Yeah, the stab of longing is back after I hadn't felt it in a long while. During our two-week holiday in Rhodes, I saw MANY MANY pregnant women, but at that time I still didn't feel any stab of longing. I was happy to see their bulging bellies and glowing aura. Now I know why I felt happy for them. It was 'coz I was still thinking that I could continue doing my training at the daycare once my current training contract was over. So in my mind during that holiday, I thought that I'd still have at least 4 more months with the kids at the daycare instead of only one more month left.
Now that I know I can't continue doing the training there after asking about this possibility to the employment office, I feel robbed of the joy I've had with the kids there. It's frustrating and sad to know that even though the daycare boss has given me the green light to continue helping out there, but the employment office has the final say. It's sad to know that I only have one month left with the kids and then I have to say goodbye to them.

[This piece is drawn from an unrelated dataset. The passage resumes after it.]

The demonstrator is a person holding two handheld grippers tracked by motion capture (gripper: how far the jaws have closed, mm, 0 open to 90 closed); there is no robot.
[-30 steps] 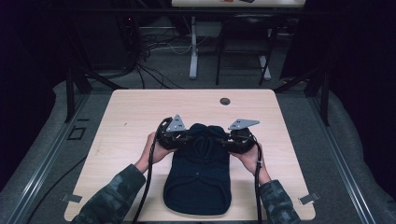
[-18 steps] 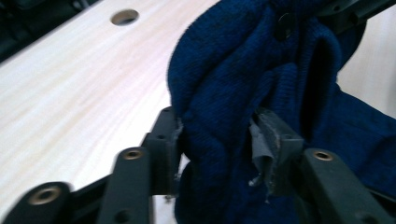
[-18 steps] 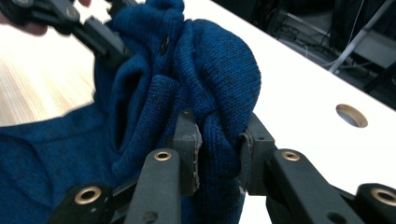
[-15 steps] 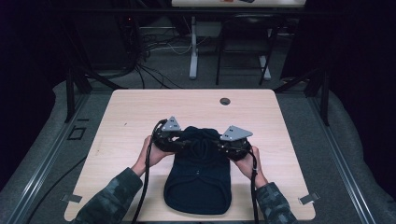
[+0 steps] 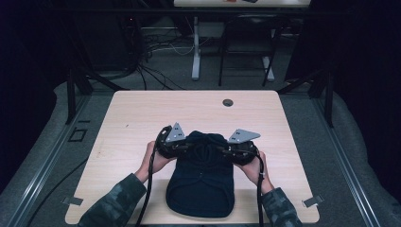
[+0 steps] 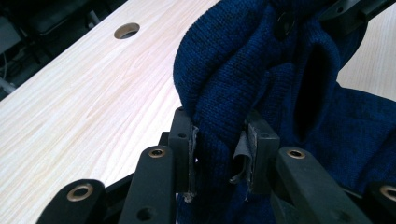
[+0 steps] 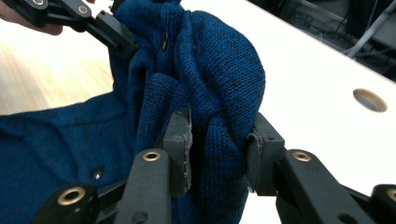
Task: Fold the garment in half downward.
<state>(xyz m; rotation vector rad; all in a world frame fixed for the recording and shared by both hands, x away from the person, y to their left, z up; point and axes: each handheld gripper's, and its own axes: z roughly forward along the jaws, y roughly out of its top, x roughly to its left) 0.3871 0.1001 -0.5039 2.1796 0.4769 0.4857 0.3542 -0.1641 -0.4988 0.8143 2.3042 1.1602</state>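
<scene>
Now, taking the dark blue knit garment (image 5: 201, 182) as the landmark: it lies on the bench (image 5: 137, 118) near the person's edge, its far end bunched and lifted. At its left side the left gripper (image 5: 182, 147) has its fingers (image 6: 181, 140) clamped on a thick fold of knit. At its right side the right gripper (image 5: 226, 151) pinches another bunched fold between its fingers (image 7: 180, 140). Beyond the garment, a round hole (image 5: 228, 102) sits in the bench.
</scene>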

It's frustrating to know that this has to end now that I know already all their names and their personalities and they've grown to know me better too. It's tough to let go 'coz some of them are getting more and more attached to me. Yesterday when it was time to help the kids take a nap, I wanted to cry, knowing that I only had one month left to spend with them. Sigh...
This fact made me feel that stab of longing when I saw my friend's baby picture in Facebook. When I still thought I could continue doing the training at the daycare, I could look at baby or pregnancy pics in Facebook happily, joyfully, without any stabs of longing...but I'm gonna hold on to the belief that if one door closes, another one opens or if there's no open door, there must be at least an open window. And I don't want to be the one who keeps on staring at the closed door so that I don't even realize the existence of other open doors/windows, no matter how painful it is to let go...
Letting go is so hard...I feel that I've been getting more and more lessons in terms of letting go. But then again, what doesn't kill you makes you stronger, right? Gotta just make the choice to accept what I can't change and be creative in the meantime.
P.S. Heaven help me so that on my last day at the daycare, I WILL NOT cry in front of the kids so that they won't feel confused. God, I'm BEGGING YOU not to let me cry in front of them!!!